Släpp fångarne loss, det är vår! is a 1975 Swedish comedy film directed by Tage Danielsson. At the 12th Guldbagge Awards the film won the awards for Best Film and Best Actress (Margaretha Krook).

The film stars Ernst-Hugo Järegård as the prisoner Harald Hansson, a break-in expert, who one day meets Frida and her friend and learns how to bake cookies. He considers a career change, especially when he falls in love with Flora, the daughter of a city judge.

The film is a cult comedy by Hasse & Tage. Memorable scenes in the film are the car chase with Järegård, the musical show number in the cell performed by Jan Malmsjö, and the show number carried out simultaneously in the exercise yard by Järegård, Malmsjö and Urban Sahlin; and practically every scene with Ekman as the prison governor.
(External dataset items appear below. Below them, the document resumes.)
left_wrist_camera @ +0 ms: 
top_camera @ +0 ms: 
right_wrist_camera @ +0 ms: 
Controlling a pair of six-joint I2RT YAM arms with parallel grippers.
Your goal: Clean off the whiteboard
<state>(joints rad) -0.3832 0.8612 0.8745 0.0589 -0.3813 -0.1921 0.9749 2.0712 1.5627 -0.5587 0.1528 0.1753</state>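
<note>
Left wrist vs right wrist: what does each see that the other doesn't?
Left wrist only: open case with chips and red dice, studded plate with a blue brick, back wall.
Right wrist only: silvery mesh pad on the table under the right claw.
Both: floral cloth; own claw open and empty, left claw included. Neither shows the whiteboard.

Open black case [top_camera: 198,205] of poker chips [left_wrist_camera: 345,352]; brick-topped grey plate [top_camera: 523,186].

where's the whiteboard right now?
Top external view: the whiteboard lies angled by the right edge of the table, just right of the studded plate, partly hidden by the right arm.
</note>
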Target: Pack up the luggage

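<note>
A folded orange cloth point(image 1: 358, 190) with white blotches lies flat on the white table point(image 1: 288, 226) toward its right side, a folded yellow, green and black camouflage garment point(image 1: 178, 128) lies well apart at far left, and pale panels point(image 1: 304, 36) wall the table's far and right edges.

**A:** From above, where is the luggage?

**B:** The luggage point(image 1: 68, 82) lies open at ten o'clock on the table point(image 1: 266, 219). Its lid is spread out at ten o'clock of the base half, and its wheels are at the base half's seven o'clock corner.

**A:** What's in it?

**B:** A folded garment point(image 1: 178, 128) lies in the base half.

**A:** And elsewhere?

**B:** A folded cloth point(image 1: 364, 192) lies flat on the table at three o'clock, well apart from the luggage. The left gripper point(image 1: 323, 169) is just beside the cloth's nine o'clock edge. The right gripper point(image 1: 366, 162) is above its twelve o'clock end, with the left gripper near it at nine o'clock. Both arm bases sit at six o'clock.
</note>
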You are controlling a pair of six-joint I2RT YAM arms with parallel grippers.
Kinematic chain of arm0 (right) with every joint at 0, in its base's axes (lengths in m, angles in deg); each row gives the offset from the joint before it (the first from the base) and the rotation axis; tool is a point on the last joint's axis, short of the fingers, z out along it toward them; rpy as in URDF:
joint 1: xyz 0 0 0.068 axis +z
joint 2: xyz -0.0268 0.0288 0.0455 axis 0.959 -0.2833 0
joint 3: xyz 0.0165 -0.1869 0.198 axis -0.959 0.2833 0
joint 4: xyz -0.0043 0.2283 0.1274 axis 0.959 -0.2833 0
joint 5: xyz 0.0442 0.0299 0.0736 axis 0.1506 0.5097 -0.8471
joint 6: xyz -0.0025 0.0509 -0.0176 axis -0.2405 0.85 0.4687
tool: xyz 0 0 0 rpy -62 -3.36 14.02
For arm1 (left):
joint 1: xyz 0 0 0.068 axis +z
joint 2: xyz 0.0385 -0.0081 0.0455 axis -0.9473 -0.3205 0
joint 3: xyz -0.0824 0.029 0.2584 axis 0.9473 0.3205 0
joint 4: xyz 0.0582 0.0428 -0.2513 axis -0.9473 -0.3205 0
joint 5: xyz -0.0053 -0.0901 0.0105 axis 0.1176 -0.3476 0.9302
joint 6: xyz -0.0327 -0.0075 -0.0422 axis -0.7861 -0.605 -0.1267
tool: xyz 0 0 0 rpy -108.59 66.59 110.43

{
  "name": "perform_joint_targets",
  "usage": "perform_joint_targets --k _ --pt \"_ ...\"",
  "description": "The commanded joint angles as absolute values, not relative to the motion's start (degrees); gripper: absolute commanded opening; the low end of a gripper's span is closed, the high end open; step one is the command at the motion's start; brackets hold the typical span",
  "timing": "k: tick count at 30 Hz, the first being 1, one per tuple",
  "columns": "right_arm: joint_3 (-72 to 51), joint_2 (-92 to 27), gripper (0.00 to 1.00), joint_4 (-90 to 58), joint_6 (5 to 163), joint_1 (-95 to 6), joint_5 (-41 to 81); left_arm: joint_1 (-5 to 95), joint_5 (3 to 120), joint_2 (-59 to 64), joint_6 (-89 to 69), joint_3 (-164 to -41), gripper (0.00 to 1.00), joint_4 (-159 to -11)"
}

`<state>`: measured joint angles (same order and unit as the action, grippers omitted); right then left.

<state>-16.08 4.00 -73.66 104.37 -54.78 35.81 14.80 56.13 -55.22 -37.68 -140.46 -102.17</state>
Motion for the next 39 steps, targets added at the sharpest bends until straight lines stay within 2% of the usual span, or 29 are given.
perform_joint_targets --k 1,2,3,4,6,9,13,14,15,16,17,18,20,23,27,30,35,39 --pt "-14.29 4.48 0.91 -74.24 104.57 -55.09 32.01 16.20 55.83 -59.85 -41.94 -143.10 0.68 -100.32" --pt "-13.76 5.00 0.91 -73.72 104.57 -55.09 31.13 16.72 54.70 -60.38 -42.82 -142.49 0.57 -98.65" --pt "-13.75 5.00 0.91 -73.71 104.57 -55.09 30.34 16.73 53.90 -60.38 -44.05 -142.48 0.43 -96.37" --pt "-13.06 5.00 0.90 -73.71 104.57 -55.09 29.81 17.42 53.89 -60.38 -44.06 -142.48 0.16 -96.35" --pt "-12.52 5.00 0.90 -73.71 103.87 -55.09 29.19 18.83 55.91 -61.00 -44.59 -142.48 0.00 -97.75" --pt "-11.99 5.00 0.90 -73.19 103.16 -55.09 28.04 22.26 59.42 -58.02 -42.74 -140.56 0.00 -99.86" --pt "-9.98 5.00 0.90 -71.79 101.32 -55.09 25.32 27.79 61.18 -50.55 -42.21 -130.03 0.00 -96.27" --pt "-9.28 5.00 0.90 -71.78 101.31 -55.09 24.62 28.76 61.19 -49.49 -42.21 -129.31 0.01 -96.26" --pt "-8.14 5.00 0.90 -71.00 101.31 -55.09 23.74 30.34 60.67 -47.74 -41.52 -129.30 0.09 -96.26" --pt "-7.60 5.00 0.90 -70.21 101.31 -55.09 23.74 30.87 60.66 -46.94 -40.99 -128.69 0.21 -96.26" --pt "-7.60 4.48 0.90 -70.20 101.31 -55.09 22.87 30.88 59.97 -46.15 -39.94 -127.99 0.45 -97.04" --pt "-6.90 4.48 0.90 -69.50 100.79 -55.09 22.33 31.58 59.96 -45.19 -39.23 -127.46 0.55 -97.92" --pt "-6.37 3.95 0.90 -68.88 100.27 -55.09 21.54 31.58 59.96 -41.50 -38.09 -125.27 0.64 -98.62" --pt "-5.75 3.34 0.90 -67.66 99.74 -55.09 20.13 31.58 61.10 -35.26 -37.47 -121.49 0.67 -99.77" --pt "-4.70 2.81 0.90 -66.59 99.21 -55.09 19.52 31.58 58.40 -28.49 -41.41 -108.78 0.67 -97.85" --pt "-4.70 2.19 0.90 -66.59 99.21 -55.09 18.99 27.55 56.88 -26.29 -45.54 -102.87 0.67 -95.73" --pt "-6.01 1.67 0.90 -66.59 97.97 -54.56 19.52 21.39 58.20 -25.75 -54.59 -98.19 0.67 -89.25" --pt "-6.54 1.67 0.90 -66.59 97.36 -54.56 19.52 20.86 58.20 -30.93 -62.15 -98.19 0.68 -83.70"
The film was meant to comment on the criminal system and view of criminals in society (both in Sweden and worldwide).

==Cast==
- Ernst-Hugo Järegård as Harald Hansson
- Lena Nyman as Frida
- Tage Danielsson as her friend
- Gösta Ekman as the prison governor; Frans
- Margaretha Krook as Flora, the judge's daughter
- Jan Malmsjö as "the Professor"
- Georg Årlin as the judge
- Hans Alfredson as Erlandsson
- Urban Sahlin as "the Monkey"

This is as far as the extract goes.